Tuesday, June 29, 2010

Day 29: Acceptance or Aversion?

Funny things happen when you start to see results on a program like this. At the very same moment, you can feel re-energized and re-committed to your efforts, and also ready to slack off a little bit because you don't look quite as bad as you used to. This is the conundrum I find myself in today. I have lost an incredible 12 pounds (this is astonishing to me -- how is that possible?) and people around me can see the difference. There are clothes in my closet that haven't fit in a long time, and now they do. So while part of me is like, "Awesome! Wonder how much further I can get with 8 more weeks of this?" there's another part saying, "Awesome! Time for a break!"

I haven't given in to the "take a break" impulse but I can definitely feel it's there. It manifests as resentment. Somehow one part of my brain thinks I'm the only person in the world who has to exercise and eat right in order to be in shape. I see other people eating and drinking "normally" and I start to feel sorry for myself. I'm trying to remind myself about the difference between momentary pleasure and the long-lasting effects of good health. I'm trying to remind myself of how rotten I felt after that piece of cake. Patrick said most of the food cravings should be gone by now -- I've been very strict, no cheating, but some of the cravings are still whispering to me.
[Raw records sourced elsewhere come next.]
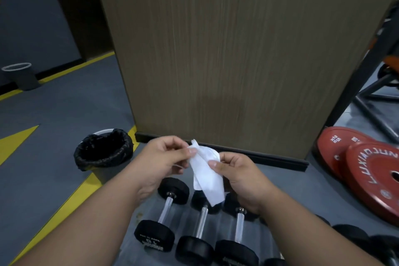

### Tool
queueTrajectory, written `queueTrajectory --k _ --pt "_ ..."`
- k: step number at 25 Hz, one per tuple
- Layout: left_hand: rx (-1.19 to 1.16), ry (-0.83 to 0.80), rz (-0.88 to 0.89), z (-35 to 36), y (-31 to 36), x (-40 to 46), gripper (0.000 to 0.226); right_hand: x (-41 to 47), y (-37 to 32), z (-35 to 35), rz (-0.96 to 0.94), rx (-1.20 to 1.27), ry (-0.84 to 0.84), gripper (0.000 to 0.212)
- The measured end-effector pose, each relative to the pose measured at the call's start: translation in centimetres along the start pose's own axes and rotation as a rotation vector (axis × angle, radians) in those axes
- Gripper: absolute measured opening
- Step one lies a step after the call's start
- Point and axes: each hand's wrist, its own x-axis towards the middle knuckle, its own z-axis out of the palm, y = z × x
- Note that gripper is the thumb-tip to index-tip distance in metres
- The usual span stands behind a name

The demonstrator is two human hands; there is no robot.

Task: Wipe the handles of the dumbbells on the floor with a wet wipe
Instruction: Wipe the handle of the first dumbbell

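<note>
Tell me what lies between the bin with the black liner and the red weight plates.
In the head view, between the bin and the red plates: both hands, left hand and right hand, pinching the wet wipe, above the dumbbells.

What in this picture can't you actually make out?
Head view:
- Far ends of the middle and right dumbbells: covered by the wet wipe and right hand.
- More dumbbells at lower right: hidden by the right forearm, cut off by the frame edge.
- Lettering on the left dumbbell: too blurred.
- Inside the bin: too dark.

3 dumbbells (200,225) on floor (64,114), bin (103,153) left, plates (364,170) right
</note>
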Motion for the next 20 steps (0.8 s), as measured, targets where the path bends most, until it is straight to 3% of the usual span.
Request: queueTrajectory --k 3,6,8,11,12,16,18,20 --pt "-0.216 -0.09 0.049 0.8 0.3 1.6 0.016 0.0 0.5 0.1 0.025 0.104 -0.011 0.019" --pt "-0.37 -0.106 0.052 2.0 0.4 2.7 0.02 -0.1 0.7 -0.3 0.008 0.206 0.02 0.031" --pt "-0.348 -0.067 0.063 2.8 0.2 3.2 0.017 0.1 0.5 -0.5 -0.029 0.229 0.015 0.036" --pt "-0.163 0.182 0.09 3.5 -0.3 3.6 0.017 0.3 0.4 -0.6 -0.062 0.167 -0.024 0.027" --pt "-0.114 0.181 0.056 3.5 -0.5 3.5 0.017 0.3 0.5 -0.7 -0.049 0.153 -0.055 0.025" --pt "-0.035 -0.316 -0.29 2.6 -1.2 2.0 0.05 0.0 0.2 -2.1 0.092 0.136 -0.322 0.031" --pt "0.014 -0.401 -0.275 1.1 -1.7 1.8 0.042 0.0 0.0 -3.0 0.148 0.039 -0.331 0.031" --pt "0.067 -0.365 -0.233 -0.3 -2.2 1.6 0.021 0.1 0.2 -3.3 0.17 -0.159 -0.209 0.022"
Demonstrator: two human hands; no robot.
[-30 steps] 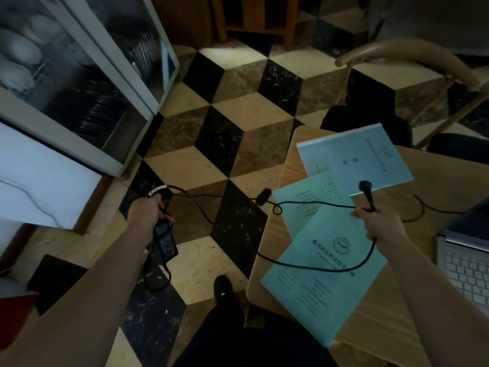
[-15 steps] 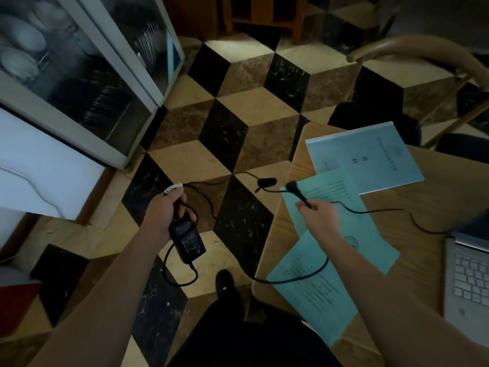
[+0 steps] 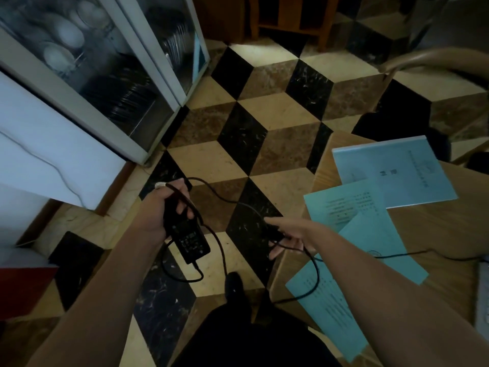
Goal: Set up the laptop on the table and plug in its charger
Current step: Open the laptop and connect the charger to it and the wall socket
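Note:
My left hand grips the black charger brick over the tiled floor, left of the table. The charger cable loops from the brick across to my right hand, then trails down and right over the wooden table toward the laptop. My right hand holds the cable at the table's left corner, with its index finger stretched toward the brick and the other fingers curled round a dark piece of the cord. Only a sliver of the silver laptop shows at the right edge.
Three light-blue booklets lie overlapping on the table. A glass-door cabinet with dishes and a white unit stand at the left. A wooden chair is at the far right. My dark shoe is on the floor.
My right hand has moved left with the cable, from above the booklets to the table's corner. My left hand has brought the brick up and right, closer to the right hand.

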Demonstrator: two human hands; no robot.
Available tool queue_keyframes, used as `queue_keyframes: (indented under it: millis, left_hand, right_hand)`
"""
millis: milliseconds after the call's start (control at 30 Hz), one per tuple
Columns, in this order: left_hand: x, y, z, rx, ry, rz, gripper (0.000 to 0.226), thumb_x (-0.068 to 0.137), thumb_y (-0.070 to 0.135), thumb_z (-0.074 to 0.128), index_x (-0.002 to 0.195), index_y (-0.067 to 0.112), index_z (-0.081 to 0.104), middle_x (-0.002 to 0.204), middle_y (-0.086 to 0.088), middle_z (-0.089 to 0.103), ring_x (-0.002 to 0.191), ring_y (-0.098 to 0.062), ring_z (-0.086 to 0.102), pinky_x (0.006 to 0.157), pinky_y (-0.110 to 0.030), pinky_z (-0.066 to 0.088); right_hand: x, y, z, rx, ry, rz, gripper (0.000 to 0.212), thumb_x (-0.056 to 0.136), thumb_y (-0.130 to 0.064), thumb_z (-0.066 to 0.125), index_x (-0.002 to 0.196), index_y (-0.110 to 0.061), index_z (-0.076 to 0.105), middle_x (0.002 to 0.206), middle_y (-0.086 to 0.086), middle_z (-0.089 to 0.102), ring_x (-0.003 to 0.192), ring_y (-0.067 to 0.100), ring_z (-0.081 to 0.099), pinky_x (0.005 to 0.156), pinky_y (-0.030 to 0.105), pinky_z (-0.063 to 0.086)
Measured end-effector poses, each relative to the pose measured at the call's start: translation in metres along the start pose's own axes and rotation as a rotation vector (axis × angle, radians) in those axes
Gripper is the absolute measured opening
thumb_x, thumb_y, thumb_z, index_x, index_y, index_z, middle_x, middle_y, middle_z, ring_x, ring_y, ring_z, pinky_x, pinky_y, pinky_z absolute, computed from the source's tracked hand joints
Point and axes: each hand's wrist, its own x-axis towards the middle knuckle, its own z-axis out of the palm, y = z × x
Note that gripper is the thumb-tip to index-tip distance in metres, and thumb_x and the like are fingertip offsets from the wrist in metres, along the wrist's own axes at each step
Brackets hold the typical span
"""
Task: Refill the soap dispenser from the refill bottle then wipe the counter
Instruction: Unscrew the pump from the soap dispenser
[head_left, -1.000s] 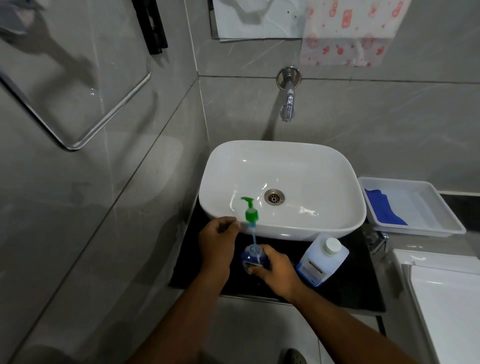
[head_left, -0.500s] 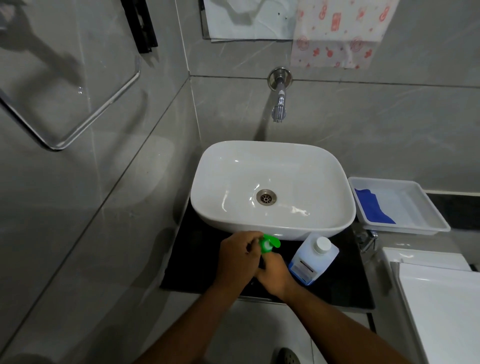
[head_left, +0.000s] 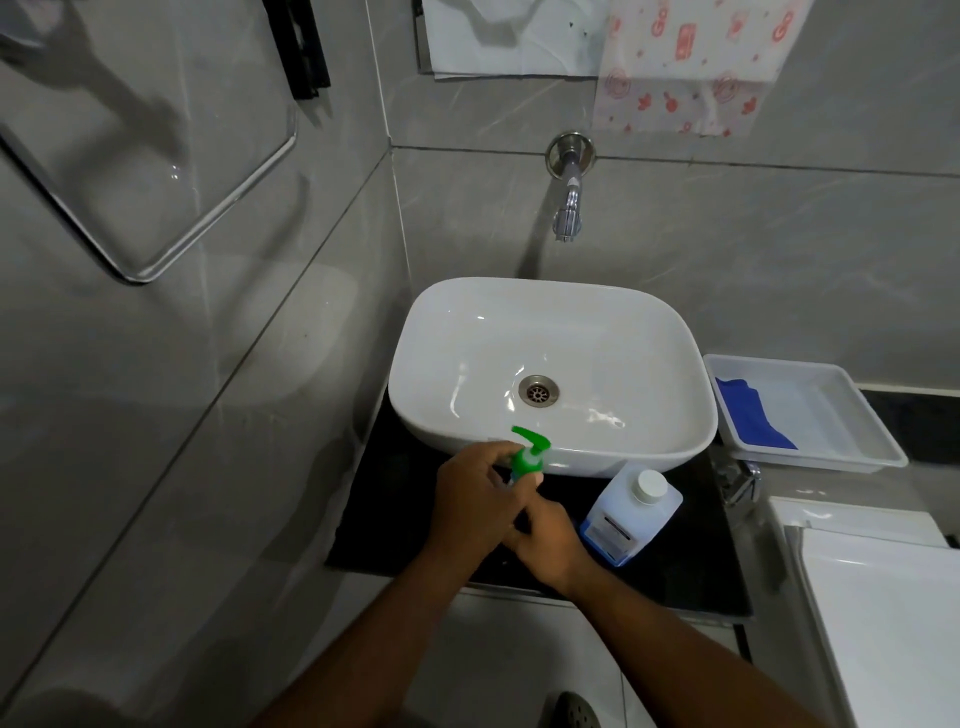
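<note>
The left hand (head_left: 475, 491) is wrapped around the neck of the green pump (head_left: 529, 453). The pump sits on top of the soap dispenser (head_left: 514, 480), and only a tiny bit of the bottle peeks out between the hands. The right hand (head_left: 550, 538) is curled around the lower part of the dispenser and holds it down on the black counter (head_left: 395, 519). The fingers hide most of the bottle, so how full it is cannot be seen.

My guess is that the pump is being screwed on or off right now. I cannot tell which way it turns. The refill bottle (head_left: 631, 514) stands with its white cap on, so no soap is being poured at this moment. The wiping looks not yet started, because the blue cloth (head_left: 748, 421) lies in the white tray (head_left: 831, 457).

From the hands, the pump is at 12 o'clock, just in front of the white sink (head_left: 550, 364). The refill bottle is at 3 o'clock from the right hand, just beside it but not touching. The tray with the cloth is at 2 o'clock, well apart from both hands, past the sink. The tap (head_left: 569, 208) is far off at 12 o'clock, on the wall.
</note>
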Motion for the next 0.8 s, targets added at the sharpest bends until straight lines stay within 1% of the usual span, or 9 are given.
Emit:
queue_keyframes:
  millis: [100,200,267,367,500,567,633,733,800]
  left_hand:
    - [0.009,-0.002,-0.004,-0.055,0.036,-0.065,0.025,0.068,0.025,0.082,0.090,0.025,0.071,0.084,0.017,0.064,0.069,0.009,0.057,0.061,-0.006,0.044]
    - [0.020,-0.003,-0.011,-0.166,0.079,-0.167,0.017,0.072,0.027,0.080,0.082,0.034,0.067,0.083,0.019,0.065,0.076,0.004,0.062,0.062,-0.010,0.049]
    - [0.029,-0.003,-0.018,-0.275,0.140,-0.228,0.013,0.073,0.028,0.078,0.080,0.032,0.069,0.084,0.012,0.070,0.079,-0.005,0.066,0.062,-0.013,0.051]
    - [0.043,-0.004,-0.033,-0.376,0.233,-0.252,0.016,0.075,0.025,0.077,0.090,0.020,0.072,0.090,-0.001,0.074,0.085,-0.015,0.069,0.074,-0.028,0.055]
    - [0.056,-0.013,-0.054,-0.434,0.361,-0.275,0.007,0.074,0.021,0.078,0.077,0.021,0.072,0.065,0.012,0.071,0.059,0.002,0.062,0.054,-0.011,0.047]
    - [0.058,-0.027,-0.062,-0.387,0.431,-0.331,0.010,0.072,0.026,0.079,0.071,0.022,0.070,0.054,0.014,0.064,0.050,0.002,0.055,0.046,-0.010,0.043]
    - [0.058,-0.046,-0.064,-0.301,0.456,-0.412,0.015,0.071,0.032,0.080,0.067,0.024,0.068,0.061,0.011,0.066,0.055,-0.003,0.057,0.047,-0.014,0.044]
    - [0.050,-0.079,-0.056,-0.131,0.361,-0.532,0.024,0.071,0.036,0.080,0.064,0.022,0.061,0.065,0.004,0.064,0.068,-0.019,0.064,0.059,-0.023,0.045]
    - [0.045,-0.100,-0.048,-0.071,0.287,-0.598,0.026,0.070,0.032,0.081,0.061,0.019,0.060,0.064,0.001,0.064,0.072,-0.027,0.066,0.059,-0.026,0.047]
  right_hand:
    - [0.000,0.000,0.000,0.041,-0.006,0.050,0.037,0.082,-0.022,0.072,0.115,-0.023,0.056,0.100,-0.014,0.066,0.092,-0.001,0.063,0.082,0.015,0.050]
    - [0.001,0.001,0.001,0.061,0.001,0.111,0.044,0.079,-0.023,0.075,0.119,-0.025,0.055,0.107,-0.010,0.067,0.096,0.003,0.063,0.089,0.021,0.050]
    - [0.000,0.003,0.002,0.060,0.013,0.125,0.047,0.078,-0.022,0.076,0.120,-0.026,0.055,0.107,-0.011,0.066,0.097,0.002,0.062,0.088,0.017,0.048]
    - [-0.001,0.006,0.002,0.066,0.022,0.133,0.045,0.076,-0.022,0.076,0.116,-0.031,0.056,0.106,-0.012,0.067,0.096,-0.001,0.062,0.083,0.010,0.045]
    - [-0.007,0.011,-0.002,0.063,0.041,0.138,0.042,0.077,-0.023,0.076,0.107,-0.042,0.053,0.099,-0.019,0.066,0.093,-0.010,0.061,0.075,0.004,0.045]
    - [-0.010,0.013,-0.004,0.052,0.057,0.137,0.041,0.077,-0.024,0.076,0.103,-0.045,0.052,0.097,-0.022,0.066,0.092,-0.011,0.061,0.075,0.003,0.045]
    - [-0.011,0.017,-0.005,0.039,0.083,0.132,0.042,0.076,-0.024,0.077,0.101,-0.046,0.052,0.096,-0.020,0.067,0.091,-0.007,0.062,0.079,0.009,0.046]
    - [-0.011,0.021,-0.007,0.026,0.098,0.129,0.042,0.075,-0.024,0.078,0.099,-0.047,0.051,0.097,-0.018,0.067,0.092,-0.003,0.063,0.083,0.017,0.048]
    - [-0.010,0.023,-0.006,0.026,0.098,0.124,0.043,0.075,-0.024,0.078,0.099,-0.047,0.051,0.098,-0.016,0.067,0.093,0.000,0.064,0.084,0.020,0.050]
My parents kept my daughter overnight last night (as they do once a month) so my husband and I could go out. We wanted to go out for dinner, but I was nervous about where I could go to get anything PCP-friendly. We settled on a nearby seafood restaurant where I was able to order a piece of grilled tilapia (no salt, no oil, please leave off the shallot butter that usually comes with) and a double serving of steamed veggies (no salt, please) instead of veggies plus mashed potatoes. I sipped Pellegrino with lime. I was glad I was still eating according to plan (although I had to guess on the portion sizes) but it was annoying to see everybody around me eating crab cakes, oysters, fried shrimp. One of many reasons why it's easier to eat at home these days!

I have to admit that the new diet for this week has thrown me for a loop. Fruit and milk and egg white for supper -- really?? My husband and I have reached a detente on the salt issue, so that we've been able to eat dinner together for the past couple of weeks, but this throws a real wrench into our plans. I don't mind it so much for myself -- it's actually kind of appealing, especially in this hot weather -- but since I am largely responsible for feeding 2 other people in addition to myself, this kind of meal isn't ideal. BUT -- we'll figure it out, we always do.

When I looked at today's workout, I thought, "Oh cool, we get to choose which leg exercise, and which back exercise, and which ab exercise..." HA! It took me a second to realize that we're supposed to do BOTH. Things are really getting cranked up! The plank today did not make me break down in tears, but it was plenty tough, especially after 100 sit-ups!

I want to say again how grateful I am for my PCP teammates. I love that we're all in different places in our lives and in different places around the world, and we're supporting each other so wholeheartedly. Each of you is bringing your own viewpoint to this project and I'm finding it so helpful to read your blogs and be reminded of those different perspectives. Thank you all, and thank you Patrick and Chen!

UPDATE: a sobering piece of news about my home state.

Sunday, June 27, 2010

Day 27: Indulgence Coma

Here it is, the carrot cake that served as my indulgence yesterday. We didn't have time to go to the bakery I really wanted to visit but my husband reminded me about another good place closer to us. Look at this massive hunk of cake. Even before PCP I would have been happy with a slice half this size. I am still stunned at restaurant portions of food and what people think is a "piece" of cake.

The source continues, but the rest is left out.